**What is expected**
The listing below contains a span that opens with the line containing "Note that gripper" and closes with the line containing "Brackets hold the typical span". Return that span exactly.

**Information shown**
Start of Block

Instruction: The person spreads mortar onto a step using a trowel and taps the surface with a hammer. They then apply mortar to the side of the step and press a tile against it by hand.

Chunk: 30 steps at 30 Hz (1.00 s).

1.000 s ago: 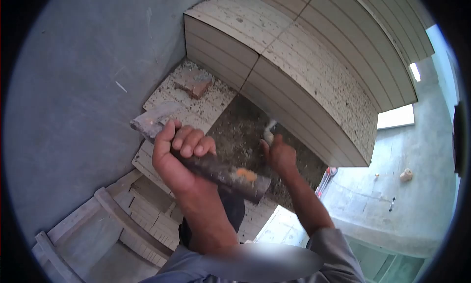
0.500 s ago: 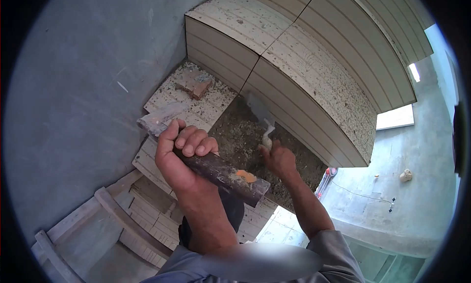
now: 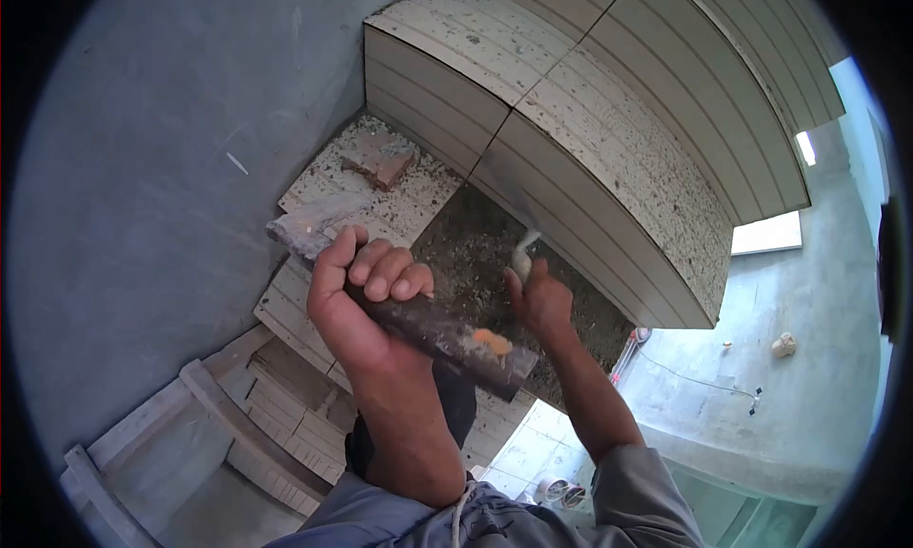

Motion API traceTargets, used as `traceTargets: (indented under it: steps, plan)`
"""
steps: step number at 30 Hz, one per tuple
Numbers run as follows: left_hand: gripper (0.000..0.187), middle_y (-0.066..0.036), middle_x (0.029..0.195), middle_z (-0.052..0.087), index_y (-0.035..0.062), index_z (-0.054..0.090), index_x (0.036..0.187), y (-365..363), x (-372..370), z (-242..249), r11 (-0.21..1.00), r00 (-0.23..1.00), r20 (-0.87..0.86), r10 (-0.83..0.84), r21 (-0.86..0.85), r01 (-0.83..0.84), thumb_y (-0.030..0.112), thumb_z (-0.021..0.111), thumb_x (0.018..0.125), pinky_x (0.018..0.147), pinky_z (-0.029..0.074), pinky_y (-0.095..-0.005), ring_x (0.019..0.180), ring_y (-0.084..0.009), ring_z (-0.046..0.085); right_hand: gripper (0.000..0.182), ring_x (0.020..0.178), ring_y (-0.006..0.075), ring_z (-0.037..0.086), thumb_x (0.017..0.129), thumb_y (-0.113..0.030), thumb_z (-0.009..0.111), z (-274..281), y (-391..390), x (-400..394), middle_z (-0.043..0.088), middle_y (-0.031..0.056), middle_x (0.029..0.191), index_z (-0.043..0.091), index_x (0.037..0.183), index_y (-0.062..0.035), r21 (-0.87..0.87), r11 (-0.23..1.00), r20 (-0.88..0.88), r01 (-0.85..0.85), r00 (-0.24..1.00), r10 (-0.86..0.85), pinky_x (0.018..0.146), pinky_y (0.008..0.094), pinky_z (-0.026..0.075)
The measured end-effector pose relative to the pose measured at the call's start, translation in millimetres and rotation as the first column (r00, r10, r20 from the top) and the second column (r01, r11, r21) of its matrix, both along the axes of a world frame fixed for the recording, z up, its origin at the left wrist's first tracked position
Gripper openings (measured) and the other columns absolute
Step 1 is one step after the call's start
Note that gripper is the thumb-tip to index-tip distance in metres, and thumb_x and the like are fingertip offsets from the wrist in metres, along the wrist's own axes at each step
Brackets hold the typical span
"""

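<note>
My left hand (image 3: 366, 306) is wrapped round a thick dark bar (image 3: 447, 337), round in section, with an orange patch near one end and a pale, smeared far end. It is held slantwise above the stair. My right hand (image 3: 545, 303) grips the pale, curved handle of a trowel (image 3: 522, 255). The trowel's blade is blurred by motion in front of the striped riser tile (image 3: 580, 201). Below it lies a bed of grey-brown mortar (image 3: 475, 239) on the step, between the riser and my knees.
A broken piece of brick (image 3: 382, 160) rests on the speckled tread tile (image 3: 328, 173) by the grey wall (image 3: 190, 149). Higher tiled steps (image 3: 647, 101) rise ahead, strewn with crumbs. At lower left stands a wooden frame (image 3: 247, 420). Rolls of tape (image 3: 561, 492) lie below.
The trowel blade has swung up along the riser and blurred, its handle dropping slightly. The dark bar has shifted a little right and down with my left hand.
</note>
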<state>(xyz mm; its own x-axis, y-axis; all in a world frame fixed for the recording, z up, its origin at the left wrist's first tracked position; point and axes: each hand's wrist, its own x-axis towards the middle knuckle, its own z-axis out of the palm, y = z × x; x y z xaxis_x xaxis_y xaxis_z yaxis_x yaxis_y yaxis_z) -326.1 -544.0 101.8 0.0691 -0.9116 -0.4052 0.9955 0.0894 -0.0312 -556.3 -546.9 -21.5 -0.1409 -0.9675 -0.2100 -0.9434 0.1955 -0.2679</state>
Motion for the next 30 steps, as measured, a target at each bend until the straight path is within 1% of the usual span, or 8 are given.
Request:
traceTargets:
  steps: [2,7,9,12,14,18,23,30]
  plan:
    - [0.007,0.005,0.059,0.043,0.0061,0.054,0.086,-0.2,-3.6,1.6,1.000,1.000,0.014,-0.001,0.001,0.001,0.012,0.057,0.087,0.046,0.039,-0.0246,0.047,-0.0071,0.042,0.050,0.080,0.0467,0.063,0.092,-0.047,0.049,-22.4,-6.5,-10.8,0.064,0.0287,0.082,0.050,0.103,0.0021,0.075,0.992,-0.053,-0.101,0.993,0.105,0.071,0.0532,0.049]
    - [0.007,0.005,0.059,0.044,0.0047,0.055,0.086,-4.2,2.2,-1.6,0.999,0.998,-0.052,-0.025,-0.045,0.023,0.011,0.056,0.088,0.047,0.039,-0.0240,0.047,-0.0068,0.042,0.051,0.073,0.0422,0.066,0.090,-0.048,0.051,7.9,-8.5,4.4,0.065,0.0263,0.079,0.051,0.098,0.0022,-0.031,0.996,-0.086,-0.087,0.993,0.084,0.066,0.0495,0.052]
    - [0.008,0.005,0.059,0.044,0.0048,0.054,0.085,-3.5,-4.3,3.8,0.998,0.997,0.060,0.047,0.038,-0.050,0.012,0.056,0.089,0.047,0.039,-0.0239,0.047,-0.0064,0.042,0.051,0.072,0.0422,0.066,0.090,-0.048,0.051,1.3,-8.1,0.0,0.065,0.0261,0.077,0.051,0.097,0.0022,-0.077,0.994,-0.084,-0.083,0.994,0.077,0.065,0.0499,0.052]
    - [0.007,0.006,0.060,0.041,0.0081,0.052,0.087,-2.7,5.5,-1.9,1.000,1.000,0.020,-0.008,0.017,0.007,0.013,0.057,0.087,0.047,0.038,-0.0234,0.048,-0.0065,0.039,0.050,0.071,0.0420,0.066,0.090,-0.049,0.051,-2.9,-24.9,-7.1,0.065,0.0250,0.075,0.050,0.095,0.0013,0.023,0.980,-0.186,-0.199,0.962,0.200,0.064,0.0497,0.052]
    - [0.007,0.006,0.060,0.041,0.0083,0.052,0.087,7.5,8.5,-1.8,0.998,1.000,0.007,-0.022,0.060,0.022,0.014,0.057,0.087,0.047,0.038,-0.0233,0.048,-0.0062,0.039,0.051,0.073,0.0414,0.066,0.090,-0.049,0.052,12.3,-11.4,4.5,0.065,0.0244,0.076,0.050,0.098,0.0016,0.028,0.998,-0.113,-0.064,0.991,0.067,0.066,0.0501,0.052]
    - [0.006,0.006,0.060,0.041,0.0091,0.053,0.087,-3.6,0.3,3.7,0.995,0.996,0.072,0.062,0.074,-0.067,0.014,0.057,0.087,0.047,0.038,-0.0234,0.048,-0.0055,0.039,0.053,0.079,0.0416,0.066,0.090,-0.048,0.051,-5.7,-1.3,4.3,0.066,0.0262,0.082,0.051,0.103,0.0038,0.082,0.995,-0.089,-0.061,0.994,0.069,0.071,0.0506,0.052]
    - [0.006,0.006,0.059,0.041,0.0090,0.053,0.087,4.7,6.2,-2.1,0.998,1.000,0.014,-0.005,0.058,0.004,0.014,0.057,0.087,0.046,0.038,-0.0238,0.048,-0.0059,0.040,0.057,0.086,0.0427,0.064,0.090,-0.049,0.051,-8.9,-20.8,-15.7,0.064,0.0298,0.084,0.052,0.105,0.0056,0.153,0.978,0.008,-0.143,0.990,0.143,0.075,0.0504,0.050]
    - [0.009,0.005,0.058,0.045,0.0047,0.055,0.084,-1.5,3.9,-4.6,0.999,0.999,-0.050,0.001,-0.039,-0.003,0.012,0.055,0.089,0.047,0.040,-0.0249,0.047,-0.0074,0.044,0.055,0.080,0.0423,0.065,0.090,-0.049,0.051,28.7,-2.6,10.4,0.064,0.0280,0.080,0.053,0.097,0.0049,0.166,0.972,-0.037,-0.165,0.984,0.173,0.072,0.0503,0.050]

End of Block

**Task solution**
Note that gripper is the thumb-tip to index-tip distance in metres, and thumb_x and the like are fingertip offsets from the wrist in metres, along the wrist's own axes at each step
Brackets hold the typical span

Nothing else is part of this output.